My 2 cents worth:
Issue 1: Proposals for additional parameters in the past
I agree with Tim Bray that it is inappropriate to give the DTD in a
parameter: in particular, because XML content models are basically glorified
assert() statements. DOCTYPE declarations are fine and appropriate where
they are.
But I think we need to have some clearer idea of what the MIME headers are
supposed to do; is there a nice functional demarcation between the headers
and the resource?
In particular, I think we are missing a key distinction that the MIME
content-type is not so much the "type" of a resource, but the type of a
particular *publication* of a resource.
For example, lets take a VML file: if I want to publish it for viewing on a
VML browser, I should be able to send it out with the MIME type image/vml
(or whatever). If I want to publish it out for viewing by generic XML tools,
I send it as text/xml. If I want to publish it for viewing as text, I send
it as text/plain. (Browsers are, of course, free to implement any
application dispatching system they like, which could circumvent my
intentions, but that is life.)
So IMHO the MIME content-types should be geared at helping information
providers publish documents in forms they think are useful. In other words,
it is not the function of the MIME header to describe the resource in
general; the MIME header should describe the document enough for the
particular uses that the information provider has in mind.
With this distinction in mind, we can judge the various parameters suggested
using the simple maxim that "when I publish a resource, I publish it with a
specific use in mind (even if you use it differently)", which means that we
dont need to be overly concerned with "graceful degradatation" or to provide
an elaborate class mechanism (not to deny that the class relations exist).

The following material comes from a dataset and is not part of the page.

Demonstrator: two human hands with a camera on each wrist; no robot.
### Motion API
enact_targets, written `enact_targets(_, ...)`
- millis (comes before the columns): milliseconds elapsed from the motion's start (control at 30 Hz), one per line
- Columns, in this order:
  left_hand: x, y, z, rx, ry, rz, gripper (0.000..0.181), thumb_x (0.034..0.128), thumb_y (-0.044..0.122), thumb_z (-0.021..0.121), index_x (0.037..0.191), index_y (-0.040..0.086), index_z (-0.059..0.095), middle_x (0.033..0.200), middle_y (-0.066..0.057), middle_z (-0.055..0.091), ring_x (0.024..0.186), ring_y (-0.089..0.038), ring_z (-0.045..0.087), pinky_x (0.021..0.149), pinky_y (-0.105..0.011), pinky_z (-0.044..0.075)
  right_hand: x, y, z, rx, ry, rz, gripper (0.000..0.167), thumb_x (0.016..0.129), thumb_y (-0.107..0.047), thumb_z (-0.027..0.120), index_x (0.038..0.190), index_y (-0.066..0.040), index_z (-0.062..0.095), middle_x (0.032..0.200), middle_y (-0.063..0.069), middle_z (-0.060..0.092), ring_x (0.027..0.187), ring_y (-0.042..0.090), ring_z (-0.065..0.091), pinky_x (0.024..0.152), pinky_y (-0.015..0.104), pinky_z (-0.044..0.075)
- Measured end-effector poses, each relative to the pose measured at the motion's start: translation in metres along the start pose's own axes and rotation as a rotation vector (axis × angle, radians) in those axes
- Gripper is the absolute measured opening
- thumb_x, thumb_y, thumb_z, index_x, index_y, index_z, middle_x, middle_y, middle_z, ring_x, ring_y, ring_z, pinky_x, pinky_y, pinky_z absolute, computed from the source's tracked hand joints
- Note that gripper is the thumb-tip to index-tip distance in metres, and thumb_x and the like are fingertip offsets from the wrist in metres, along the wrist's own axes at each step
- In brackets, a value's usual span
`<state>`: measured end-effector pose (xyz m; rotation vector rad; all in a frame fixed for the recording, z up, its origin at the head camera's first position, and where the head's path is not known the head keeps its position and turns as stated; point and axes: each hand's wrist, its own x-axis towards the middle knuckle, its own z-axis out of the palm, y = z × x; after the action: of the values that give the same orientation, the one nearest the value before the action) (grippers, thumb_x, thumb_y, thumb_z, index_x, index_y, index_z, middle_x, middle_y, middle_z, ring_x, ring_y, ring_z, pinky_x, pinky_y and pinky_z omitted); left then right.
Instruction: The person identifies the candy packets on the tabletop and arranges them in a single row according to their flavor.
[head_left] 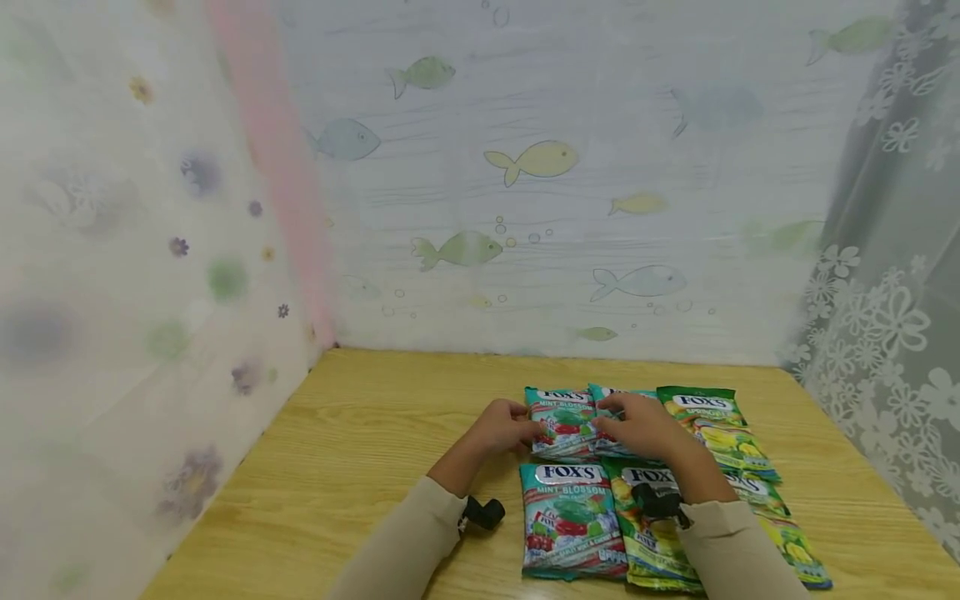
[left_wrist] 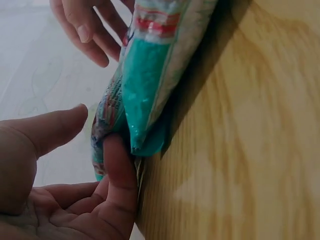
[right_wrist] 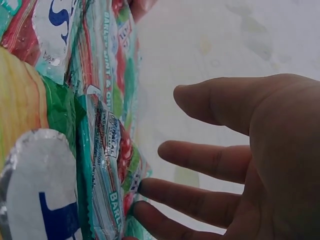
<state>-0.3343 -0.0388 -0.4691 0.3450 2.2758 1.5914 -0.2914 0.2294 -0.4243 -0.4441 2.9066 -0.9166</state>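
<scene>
Several Fox's candy bags lie in two rows on the wooden table. My left hand (head_left: 501, 429) is at the left side of the back-left teal mint blossom bag (head_left: 564, 427). In the left wrist view, one finger touches a teal bag (left_wrist: 145, 80) and the thumb stands apart from it. My right hand (head_left: 641, 425) is over the back-middle teal bag (head_left: 609, 447) and partly hides it. In the right wrist view its fingers are spread, with fingertips (right_wrist: 145, 186) touching a teal bag (right_wrist: 107, 165) and the thumb away from it.
A green-yellow bag (head_left: 705, 403) lies at back right. In front are another mint blossom bag (head_left: 572, 525) and two green-yellow bags, one in the middle (head_left: 637, 546) and one at right (head_left: 795, 546). Patterned sheets (head_left: 525, 208) hang behind and beside the table (head_left: 360, 467).
</scene>
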Motion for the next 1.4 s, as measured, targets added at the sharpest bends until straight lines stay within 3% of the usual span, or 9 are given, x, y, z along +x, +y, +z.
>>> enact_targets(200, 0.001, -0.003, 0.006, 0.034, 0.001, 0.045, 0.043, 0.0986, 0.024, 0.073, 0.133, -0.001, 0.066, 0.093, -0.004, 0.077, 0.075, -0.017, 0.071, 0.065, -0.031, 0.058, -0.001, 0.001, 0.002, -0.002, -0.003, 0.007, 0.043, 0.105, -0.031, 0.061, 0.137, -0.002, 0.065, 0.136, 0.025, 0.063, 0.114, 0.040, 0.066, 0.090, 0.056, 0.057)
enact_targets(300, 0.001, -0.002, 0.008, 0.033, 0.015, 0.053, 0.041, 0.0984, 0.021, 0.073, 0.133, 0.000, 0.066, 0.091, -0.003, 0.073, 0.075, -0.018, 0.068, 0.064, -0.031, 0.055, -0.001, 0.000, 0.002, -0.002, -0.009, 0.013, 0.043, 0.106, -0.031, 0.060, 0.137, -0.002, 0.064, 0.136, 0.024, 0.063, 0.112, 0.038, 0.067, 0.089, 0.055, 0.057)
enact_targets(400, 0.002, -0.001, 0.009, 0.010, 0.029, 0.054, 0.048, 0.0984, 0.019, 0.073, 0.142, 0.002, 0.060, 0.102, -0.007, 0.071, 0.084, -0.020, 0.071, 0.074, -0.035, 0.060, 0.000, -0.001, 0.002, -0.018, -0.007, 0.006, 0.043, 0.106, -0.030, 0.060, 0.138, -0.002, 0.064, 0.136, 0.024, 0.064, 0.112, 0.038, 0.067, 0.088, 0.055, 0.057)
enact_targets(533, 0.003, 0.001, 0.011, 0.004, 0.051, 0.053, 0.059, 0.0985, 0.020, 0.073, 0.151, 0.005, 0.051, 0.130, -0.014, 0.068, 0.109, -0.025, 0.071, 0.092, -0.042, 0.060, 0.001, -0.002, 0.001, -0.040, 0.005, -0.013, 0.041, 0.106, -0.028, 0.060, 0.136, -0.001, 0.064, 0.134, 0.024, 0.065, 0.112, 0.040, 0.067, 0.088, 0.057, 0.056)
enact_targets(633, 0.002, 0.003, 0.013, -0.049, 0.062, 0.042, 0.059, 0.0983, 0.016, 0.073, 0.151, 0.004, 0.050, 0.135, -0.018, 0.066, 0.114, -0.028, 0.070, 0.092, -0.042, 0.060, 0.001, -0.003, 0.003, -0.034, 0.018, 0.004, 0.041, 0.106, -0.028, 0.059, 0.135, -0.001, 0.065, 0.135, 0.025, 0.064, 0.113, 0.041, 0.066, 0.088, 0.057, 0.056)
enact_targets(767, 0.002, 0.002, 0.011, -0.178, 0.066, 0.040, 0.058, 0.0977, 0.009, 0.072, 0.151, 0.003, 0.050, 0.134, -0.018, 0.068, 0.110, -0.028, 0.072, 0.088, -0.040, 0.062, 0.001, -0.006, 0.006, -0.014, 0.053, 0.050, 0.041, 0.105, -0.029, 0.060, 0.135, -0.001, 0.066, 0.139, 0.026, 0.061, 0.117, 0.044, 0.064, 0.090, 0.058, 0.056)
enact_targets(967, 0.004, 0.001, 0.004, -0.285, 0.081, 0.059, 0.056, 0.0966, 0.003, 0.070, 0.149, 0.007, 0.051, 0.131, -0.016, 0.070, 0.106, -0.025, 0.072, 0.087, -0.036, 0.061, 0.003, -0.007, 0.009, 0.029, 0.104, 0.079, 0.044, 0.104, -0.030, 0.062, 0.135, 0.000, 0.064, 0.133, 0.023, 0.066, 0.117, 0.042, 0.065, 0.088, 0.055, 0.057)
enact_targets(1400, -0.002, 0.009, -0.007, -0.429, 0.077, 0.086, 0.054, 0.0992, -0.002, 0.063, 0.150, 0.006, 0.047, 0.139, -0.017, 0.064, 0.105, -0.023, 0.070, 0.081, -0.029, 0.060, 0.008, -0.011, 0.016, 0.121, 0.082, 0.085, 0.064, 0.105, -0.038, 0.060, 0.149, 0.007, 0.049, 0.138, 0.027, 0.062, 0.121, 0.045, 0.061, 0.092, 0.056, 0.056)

Furthermore, let me bring up another problem with parameters: the parameters
have to be sourced from somewhere: everytime we have to duplicate
information from inside an XML document into a header, we create the chance
for a mismatch.
If we need fast indexing to elements inside a document, we should invent an
index format: eg
html 23
head 32
meta 44
meta 55
meta 68
to allow (normalized) character indexing into an XML instance. That would be
far more useful in many circumstances than cluttering up the header with
lots of parameters.
Issue 2: Type of XML mime entities
It would be useful to have a text/dtd (and therefore application/xml) MIME
type. text/xml should be used for XML entities (well-formed or not).
Issue 3: UTF-16
RFC 2376 should be revised when charsets for UTF-16 are registered.
Yes. And XML appendix F should be revised simultaneously, so that the
specifications are kept in sync.
Issue 4: Characters .vs. bytes
An XML MIME entity is a sequence of characters as opposed to a
sequence of bytes. RFC 2376 is not really clear about this.
This is the old question. When we discussed it before, didn't we say that:
* a text/xml entity is a sequence of characters
* an application/xml entity is a sequence of bytes?
I hope an application/* is not a sequence of characters.
Issue 5: Packaging
There should be a mechanism for packaging an XML document together
with its stylesheet, catalog, and referenced resources (e.g., links,
external entities).
Relative to the issue of bundling resources with a document, I recently put
up a proposal for Document Resource Links, for XML. See
http://www.ascc.net/~ricko/drlove.htm
Rather than extending the MIME headers with lots of parameter, perhaps just
the URI of a single resource like that would allow greater extensibility.
And the URI acts as a "publication type name".
Issue 6: Ambiguity of CCS conversion
If this is the case, it might make sense to introduce a parameter
"map" to precisely specify which mapping should be used.
This also could have bearing on the PUA (private use area) character
problem, and the problem of corporate character sets (e.g. Hong Kong's
GCCS).
Issue 7: The default of the charset parameter
Chris Lilley's recent proposal to revised RFC2376 is as below:
1) Require explicit charset for overriding the internal encoding
declaration, so if one really wants to re-label a document as US-ASCII
one actually has to send it out as text/xml; charset="US-ASCII"
2) Define the absence of an explicit charset encoding in the MIME
header not as "US-ASCII" but as "use encoding in XML instance" in
accordance with the XML 1.0 Recommendation.
Yes. But...We should encourage the use of application/xml when data
integrity is at a premium, and text/xml when data accessibility is a
premium.
I wonder whether the following is actually what is required to make text/xml
work:
* if the MIME charset and the XML encoding PI concur, the entity is
accepted with the MIME charset;
* if the MIME charset and the XML encoding PI disagree, *and* the
content-type is application/xml, the resource should be accepted using
the XML encoding PI;
* if the MIME charset and the XML encoding PI disagree, *and* the
content-type is text/xml, the user-agent may (at user selection):
- accept the document using the MIME charset (default; status quo in
RFC; indicative of transcoding)
- accept the document using the XML PI (indicative of poor server
labelling);
- follow some policy and heuristics determined by the user-agent
(indicative that data integrity is not the highest priority);
- reject the entity and request it again as application/xml (safest);
where "concurring" takes into account the different defaults.
This is all so complicated, maybe we should just always recommend
application/xml!
Rick Jelliffe
Academia Sinica Computing Center
Taipei, Taiwan